Lucas notes that a typical data center has five vendors just for backup. Throw in master and media servers, backup servers, and tape archive, and you have multiple silos from multiple vendors that don’t see each other, let alone the cloud because most were built well before the advent of the cloud.

“No one ever took a step back and said, ‘What’s a different way to do this?’ Why do we have to have so many copies of data, and different systems for IT teams?” said Lucas.
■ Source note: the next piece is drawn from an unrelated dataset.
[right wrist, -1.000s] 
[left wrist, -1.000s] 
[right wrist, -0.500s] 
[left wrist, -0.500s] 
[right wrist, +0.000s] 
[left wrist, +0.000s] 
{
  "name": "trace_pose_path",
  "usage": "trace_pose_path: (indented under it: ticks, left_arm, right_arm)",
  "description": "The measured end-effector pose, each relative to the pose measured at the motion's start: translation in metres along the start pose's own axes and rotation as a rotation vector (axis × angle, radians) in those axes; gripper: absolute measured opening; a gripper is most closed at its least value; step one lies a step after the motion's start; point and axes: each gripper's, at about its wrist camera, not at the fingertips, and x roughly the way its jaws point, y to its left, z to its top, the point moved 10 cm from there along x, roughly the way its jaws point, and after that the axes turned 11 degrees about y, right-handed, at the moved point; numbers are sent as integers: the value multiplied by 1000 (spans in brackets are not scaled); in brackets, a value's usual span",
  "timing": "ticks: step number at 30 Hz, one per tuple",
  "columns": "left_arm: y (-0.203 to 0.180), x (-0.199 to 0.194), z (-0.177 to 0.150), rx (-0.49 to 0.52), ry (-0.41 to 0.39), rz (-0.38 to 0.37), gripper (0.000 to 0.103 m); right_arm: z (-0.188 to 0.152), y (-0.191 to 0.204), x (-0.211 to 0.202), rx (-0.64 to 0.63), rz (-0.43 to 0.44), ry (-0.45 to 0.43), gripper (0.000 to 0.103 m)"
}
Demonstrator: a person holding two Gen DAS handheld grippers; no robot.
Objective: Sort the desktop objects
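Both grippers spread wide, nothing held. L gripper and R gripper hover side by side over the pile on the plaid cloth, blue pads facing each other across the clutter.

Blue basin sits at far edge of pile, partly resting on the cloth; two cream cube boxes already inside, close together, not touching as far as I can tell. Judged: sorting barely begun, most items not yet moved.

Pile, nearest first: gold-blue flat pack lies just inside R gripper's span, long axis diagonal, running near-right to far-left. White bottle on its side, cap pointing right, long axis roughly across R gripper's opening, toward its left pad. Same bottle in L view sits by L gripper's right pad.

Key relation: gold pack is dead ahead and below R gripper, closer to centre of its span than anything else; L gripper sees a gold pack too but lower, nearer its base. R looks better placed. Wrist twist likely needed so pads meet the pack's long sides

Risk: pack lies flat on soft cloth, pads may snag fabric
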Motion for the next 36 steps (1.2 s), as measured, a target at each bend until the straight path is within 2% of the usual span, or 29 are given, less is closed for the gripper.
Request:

Cohesity system works in existing data centers

Cohesity claims it can install its distributed file system into today’s existing data center environment and integrate into the existing infrastructure, so their customers don’t have to rip and replace. Customers can keep their software and when they do backups, point that software to Cohesity and all of the other systems see it. Or if they can replace all of their individual software UIs with one integrated platform.

Cohesity has been shipping production software for two years and are on the 6.0 generation.

It says the overall secondary storage market is a potential $60 billion, all of which it can reach since it covers the whole span of secondary storage. So it has the potential to reach many markets and customers.

The investment money will be used to help fund further global expansion. Cohesity says it has more than 200 enterprise customers.

Join the Network World communities on Facebook and LinkedIn to comment on topics that are top of mind.
Download WordPress Themes Free
Free Download WordPress Themes
Free Download WordPress Themes
Download WordPress Themes Free
online free course
download coolpad firmware
Download WordPress Themes
online free course
Tags: Related: Storage Data Center Disaster Recovery
ADVERTISEMENT
Next Post
Cisco makes SD-WAN integration a top priority

Cisco makes SD-WAN integration a top priority

Recommended

Most data center workers happy with their jobs — despite the heavy demands

Most data center workers happy with their jobs — despite the heavy demands

Triton and the new wave of IIoT security threats

Triton and the new wave of IIoT security threats

Facebook Twitter Youtube RSS

Newsletter

Subscribe our Newsletter for latest updates.

Loading

Category

  • AI
  • Analysis
  • Connected Cars
  • Connected Vehicles
  • Data & Analytics
  • Development
  • Enterprise
  • Healthcare
  • IIoT
  • IoT
  • Manufacturing
  • News
  • Oil & Gas
  • Security
  • Smart Cities
  • Smart Homes
  • Standards
  • Tech
  • Uncategorized
  • Wearables

About Us

Advance IOT information site of Arizona, USA.

© 2019-24 iotarizona.com.

No Result
View All Result
  • Home
  • Tech
  • IoT
  • Development
  • Enterprise
  • Data & Analytics
  • Smart Cities
  • AI
  • IIoT
  • Manufacturing
  • Connected Cars

© 2019-24 iotarizona.com.

Login to your account below

Forgotten Password?

Fill the forms bellow to register

All fields are required. Log In

Retrieve your password

Please enter your username or email address to reset your password.